Provide the number of lines in the material containing the word "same", with nothing added.

§ **Provided data**:
----------------

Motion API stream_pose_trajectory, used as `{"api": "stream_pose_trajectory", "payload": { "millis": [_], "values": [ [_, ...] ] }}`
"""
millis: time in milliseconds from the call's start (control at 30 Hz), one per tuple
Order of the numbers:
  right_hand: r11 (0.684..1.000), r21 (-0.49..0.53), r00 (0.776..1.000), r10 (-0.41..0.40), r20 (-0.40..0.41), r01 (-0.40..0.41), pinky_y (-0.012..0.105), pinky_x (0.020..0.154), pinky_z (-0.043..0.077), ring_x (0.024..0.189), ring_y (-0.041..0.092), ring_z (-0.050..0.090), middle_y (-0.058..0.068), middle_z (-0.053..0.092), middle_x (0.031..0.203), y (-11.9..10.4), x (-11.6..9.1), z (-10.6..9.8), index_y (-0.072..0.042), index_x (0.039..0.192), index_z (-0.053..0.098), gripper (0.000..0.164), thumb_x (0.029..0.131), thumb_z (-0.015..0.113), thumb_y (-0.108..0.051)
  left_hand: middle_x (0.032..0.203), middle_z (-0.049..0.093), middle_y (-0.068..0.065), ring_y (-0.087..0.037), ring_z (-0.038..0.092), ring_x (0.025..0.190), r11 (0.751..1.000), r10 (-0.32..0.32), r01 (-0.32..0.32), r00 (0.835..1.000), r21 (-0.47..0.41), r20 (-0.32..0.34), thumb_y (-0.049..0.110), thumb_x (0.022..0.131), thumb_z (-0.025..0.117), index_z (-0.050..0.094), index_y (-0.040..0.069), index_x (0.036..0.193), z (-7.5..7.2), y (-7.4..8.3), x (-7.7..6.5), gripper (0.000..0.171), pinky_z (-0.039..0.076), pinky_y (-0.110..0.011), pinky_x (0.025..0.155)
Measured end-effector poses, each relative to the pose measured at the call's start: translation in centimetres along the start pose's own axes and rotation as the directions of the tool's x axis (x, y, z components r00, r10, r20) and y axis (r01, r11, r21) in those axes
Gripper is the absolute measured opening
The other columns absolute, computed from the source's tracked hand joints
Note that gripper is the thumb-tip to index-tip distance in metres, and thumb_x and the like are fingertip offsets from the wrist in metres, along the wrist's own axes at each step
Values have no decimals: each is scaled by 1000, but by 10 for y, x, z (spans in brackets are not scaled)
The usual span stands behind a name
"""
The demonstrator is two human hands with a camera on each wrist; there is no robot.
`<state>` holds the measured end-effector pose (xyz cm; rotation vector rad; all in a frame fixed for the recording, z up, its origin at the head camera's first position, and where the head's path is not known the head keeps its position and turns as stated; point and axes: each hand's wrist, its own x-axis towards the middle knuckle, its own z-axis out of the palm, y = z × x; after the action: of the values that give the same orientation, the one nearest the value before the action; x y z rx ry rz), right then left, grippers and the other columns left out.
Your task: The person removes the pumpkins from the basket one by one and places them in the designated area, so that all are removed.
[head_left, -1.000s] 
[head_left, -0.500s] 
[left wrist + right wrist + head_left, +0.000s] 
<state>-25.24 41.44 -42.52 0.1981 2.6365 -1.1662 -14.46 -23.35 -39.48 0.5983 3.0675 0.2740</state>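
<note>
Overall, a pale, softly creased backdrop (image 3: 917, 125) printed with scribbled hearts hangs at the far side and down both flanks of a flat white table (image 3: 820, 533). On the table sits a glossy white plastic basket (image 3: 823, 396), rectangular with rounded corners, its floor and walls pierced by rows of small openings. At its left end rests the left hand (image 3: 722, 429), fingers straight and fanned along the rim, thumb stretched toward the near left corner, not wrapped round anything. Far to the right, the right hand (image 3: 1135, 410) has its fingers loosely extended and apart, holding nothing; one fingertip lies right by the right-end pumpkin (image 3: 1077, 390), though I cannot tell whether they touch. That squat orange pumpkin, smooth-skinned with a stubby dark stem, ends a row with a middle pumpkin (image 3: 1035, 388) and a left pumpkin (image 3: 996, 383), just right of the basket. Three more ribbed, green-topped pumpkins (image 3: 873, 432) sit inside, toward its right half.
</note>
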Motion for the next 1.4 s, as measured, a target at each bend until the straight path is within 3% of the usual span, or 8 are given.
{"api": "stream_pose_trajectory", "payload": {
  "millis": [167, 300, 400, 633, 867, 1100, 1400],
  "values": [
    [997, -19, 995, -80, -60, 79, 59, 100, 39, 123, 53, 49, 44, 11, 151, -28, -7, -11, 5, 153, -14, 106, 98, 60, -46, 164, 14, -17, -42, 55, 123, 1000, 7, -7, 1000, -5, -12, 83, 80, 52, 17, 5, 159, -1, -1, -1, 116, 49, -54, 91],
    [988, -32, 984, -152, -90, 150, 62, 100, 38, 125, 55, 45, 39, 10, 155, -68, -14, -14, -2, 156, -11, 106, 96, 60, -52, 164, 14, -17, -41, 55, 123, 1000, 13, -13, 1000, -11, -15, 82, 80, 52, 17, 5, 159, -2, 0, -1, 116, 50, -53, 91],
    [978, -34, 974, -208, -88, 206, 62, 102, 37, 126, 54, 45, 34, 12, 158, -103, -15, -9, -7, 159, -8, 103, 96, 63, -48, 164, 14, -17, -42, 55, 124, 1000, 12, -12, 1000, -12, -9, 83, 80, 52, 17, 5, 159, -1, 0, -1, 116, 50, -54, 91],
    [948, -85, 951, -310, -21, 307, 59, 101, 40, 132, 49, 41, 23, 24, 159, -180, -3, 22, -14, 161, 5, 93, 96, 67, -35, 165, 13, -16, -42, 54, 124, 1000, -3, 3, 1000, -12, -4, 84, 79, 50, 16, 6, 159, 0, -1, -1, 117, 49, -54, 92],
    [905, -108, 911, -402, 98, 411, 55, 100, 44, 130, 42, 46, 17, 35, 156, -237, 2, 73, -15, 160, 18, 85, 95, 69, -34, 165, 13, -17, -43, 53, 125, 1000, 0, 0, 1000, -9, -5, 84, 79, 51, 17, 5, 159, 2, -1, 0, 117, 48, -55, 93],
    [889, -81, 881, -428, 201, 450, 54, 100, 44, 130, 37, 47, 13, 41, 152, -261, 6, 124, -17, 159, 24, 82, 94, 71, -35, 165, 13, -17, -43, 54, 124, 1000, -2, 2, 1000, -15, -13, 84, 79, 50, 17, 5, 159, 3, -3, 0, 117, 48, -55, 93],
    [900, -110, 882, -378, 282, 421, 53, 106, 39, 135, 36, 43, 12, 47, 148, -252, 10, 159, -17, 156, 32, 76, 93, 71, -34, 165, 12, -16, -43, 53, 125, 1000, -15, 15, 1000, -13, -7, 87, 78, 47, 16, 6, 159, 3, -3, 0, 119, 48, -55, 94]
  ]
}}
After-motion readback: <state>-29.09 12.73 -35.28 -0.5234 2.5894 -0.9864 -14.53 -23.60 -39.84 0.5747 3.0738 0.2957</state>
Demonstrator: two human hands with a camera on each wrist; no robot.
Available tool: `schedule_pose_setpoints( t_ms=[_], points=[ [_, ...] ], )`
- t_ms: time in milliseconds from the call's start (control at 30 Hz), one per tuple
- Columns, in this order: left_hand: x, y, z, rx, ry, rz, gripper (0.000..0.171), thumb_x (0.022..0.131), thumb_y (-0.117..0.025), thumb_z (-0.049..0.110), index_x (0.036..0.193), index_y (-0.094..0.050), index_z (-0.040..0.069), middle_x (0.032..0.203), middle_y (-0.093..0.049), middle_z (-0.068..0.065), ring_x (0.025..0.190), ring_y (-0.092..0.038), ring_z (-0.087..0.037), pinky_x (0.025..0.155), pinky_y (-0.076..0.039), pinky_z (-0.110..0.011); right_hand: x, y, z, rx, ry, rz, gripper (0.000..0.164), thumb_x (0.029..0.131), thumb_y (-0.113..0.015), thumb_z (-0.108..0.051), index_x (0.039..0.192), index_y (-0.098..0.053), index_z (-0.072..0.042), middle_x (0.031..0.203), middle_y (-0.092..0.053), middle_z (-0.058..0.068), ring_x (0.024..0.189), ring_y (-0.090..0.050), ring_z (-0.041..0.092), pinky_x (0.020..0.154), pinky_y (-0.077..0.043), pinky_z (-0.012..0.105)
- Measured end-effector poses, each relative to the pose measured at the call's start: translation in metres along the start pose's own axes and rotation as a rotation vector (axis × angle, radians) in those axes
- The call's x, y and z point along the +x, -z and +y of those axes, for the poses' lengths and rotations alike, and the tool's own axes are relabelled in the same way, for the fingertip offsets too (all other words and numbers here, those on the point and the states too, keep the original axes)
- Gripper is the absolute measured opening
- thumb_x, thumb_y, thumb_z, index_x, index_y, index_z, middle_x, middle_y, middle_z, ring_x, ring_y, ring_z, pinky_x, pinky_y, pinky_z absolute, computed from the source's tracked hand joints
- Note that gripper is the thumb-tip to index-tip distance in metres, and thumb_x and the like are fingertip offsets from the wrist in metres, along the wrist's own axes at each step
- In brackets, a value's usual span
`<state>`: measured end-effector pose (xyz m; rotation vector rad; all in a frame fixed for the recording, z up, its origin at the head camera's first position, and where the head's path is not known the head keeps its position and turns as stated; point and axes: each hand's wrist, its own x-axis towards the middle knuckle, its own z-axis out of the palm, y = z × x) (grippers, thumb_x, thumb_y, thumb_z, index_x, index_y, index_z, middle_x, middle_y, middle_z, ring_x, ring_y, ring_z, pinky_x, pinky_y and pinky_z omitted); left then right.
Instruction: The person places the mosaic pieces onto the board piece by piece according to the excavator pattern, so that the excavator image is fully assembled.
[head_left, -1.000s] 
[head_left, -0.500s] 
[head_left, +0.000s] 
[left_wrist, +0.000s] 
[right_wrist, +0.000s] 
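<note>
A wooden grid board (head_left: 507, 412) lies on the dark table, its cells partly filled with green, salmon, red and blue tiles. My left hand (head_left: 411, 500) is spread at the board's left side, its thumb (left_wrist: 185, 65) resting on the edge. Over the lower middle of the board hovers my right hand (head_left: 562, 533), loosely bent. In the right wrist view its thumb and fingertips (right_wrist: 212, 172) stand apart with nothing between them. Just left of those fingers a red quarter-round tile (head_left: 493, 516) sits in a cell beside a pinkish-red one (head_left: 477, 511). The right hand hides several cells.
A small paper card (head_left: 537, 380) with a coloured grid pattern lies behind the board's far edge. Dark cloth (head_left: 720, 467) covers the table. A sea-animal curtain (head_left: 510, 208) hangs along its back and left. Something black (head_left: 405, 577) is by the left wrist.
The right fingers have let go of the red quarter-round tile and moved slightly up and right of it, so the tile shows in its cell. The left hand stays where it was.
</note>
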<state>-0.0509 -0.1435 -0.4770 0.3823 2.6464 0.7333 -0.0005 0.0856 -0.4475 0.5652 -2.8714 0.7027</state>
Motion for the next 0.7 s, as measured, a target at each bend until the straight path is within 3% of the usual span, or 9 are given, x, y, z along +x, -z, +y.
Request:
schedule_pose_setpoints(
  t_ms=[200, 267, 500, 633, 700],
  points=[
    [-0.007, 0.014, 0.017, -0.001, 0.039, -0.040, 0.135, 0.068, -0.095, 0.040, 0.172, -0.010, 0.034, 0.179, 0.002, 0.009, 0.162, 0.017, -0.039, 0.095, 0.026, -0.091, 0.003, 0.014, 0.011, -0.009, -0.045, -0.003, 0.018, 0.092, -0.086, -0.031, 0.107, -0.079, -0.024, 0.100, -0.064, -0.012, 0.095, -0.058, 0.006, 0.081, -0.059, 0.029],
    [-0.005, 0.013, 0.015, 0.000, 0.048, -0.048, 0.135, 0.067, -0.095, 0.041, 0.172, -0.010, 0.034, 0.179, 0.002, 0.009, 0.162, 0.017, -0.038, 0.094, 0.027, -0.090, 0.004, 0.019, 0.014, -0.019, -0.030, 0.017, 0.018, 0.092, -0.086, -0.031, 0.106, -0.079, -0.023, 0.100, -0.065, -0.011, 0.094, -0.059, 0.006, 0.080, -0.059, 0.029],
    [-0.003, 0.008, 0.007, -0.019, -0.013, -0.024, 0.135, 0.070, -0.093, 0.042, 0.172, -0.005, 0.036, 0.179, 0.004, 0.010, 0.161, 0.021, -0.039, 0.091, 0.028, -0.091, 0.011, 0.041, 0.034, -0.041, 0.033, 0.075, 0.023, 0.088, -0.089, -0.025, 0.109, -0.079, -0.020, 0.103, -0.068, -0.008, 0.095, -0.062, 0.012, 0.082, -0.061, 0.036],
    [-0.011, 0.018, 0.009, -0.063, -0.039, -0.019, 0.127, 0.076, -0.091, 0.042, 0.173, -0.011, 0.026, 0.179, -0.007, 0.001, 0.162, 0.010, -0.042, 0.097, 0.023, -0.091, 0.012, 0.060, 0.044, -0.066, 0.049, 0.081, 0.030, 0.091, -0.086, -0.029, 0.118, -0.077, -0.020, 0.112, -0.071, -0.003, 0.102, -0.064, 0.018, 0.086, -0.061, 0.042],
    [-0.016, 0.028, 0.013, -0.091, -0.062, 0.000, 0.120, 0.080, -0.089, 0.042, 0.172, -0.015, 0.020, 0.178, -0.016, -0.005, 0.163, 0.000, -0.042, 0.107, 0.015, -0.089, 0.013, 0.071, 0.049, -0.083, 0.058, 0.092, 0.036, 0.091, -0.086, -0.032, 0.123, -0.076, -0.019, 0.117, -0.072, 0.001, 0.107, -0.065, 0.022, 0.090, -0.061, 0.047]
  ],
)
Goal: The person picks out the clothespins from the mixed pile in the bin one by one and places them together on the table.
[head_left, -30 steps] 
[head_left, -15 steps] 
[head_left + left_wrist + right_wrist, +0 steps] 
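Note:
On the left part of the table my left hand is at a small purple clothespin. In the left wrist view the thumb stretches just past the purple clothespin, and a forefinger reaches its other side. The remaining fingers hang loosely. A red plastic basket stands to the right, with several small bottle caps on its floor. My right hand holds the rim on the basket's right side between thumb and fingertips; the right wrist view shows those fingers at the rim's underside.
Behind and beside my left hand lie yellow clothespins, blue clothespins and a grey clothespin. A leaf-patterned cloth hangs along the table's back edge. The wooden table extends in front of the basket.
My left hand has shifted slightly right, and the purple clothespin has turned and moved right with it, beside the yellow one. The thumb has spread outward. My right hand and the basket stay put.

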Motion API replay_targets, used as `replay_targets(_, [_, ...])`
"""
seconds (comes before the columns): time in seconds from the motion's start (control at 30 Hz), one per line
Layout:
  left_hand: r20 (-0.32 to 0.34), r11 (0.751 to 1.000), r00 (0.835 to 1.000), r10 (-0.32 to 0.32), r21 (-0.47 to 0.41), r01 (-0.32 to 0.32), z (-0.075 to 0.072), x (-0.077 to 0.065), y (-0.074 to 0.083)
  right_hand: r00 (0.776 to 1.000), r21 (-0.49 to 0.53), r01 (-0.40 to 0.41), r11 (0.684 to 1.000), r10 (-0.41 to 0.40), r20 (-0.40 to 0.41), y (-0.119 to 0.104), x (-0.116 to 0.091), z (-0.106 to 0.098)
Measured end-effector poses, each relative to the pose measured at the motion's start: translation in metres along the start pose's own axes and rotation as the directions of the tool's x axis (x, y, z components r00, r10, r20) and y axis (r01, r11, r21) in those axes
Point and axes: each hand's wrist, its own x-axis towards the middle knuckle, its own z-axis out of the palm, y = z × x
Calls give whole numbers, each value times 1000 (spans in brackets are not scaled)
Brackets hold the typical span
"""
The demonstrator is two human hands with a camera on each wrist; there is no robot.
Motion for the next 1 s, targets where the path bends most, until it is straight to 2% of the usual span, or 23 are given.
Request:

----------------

§ **Solution below**:
2